Ik heb U reeds medegedeeld dat clienten laatstgenoemde oplossing het meest appreciëren in verband met het feit dat zij de intimidaties van degenen, die de hinder veroorzaken, meer dan zat zijn en zelfs inmiddels zich onder doktersbehandeling hebben moeten plaatsen in verband met het voortduren van de overlast."

(x) St. Joseph heeft dienovereenkomstig in gezamenlijk overleg met de advocaat gezocht naar en bemiddeld voor andere woonruimte, doch de woning die is aangeboden, is door [verweerster] geweigerd;

(xi) bij schrijven van 25 maart 1992 heeft St. Joseph zich opnieuw tot [betrokkene 1] gewend; zij heeft hem daarbij eraan herinnerd dat zij de afgelopen jaren regelmatig klachten had ontvangen over door hem veroorzaakte geluidsoverlast die van die aard was dat omwonenden serieus overwogen te gaan verhuizen, en hem gesommeerd deze overlast onmiddellijk te beëindigen, onder mededeling dat zij, zou zij wederom klachten ontvangen, niet zou schromen verdere stappen te ondernemen;

(xii) tijdens de procedure in appel heeft de dochter van [verweerster] een appartement voor haar moeder gekocht waarheen deze is verhuisd.

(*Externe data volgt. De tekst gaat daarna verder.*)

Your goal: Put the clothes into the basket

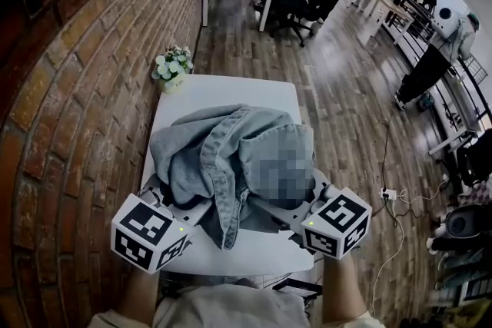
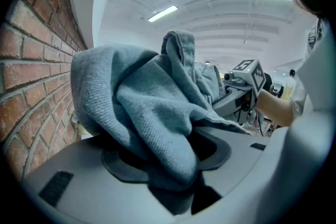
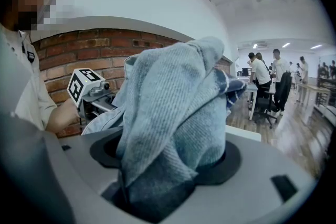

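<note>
Denim, blue-grey, one bunched garment (image 1: pixel 231 157): we hold it at two places, raised over the white rectangular table (image 1: pixel 231 92); whether its lowest folds touch the top we cannot tell. Left gripper (image 2: pixel 168 165): jaws part closed, clamped on a thick fold of the cloth. Right gripper (image 3: pixel 163 176): jaws somewhat wider, clamped on a fatter wad. Long axis of the garment: side to side, gripper to gripper, with the bulk heaped just ahead of both. Neither hand is nearer; the load is shared. Basket: in none of our views, so we cannot tell the direction of the carry. Small pot of white flowers (image 1: pixel 173 67): far left table corner, well apart.
</note>
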The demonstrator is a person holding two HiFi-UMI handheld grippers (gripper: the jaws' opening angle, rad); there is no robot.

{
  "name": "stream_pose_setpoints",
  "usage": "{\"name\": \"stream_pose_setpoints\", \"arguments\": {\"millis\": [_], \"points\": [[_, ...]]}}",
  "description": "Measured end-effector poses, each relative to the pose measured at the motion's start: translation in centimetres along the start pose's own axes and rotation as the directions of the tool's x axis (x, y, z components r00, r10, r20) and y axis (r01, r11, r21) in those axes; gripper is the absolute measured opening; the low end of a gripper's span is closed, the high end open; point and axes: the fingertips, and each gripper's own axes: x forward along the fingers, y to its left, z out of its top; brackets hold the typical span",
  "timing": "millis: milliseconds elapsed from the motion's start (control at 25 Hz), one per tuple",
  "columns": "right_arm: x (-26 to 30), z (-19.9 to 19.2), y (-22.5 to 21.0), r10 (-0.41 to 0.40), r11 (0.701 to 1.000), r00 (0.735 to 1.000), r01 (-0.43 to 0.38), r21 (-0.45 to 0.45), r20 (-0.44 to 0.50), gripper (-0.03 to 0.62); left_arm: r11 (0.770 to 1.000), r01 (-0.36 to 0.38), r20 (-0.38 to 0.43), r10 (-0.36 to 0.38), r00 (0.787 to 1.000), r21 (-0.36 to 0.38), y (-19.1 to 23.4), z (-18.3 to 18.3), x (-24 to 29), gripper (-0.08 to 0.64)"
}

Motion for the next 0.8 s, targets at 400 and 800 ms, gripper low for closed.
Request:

3.3 De gedachtengang welke de Rechtbank tot haar beslissing heeft geleid, kan als volgt worden samengevat:

(1°) op grond van redelijkheid en billijkheid is een verhuurder, ingeval één van zijn huurders van één van zijn andere huurders zodanige overlast ondervindt dat hij wordt gestoord in het rustig genot van het door hem gehuurde, verplicht alles te doen wat in zijn vermogen ligt om de stoornis te beëindigen;

(2°) of dit meebrengt dat de verhuurder gehouden is tegen de overlast veroorzakende huurder een vordering tot ontbinding van de huurovereenkomst en ontruiming van het gehuurde in te stellen, hangt af van de omstandigheden van het gegeven geval;

(3°) gezien de omstandigheden van het onderhavige geval - waaronder met name de ernst en de duur van de overlast, alsmede de hoge leeftijd van [verweerster] - had het op de weg van St. Joseph gelegen om - zodra haar duidelijk was geworden dat het haar niet op korte termijn zou lukken [verweerster] , zoals deze in beginsel prefereerde, aan een voor haar in verband met haar leeftijd aanvaardbare andere woning te helpen - in juli 1991 of kort daarna op grond van door [betrokkene 1] jegens haar gepleegde wanprestatie een vordering als onder (2°) bedoeld tegen hem in te stellen;

(4°) ter rechtvaardiging van het niet instellen van een dergelijke procedure beroept St. Joseph zich enkel op de 3.1 onder (vii) vermelde weigering van [verweerster] daarin als getuige op te treden, maar aangezien St. Joseph voldoende andere middelen ten dienste stonden om de overlast te bewijzen, kan die weigering haar tekortschieten niet rechtvaardigen;

(5°) St. Joseph heeft derhalve wanprestatie gepleegd; daaraan doet niet af dat zij door [verweerster] niet uitdrukkelijk in gebreke is gesteld, omdat [verweerster] op grond van de door St. Joseph na voormelde weigering aangenomen houding en gedane uitlatingen mocht aannemen dat St. Joseph niet van zins was een procedure als voormeld tegen [betrokkene 1] te beginnen en dat ook een ingebrekestelling geen wijziging in die weigerachtige houding zou brengen.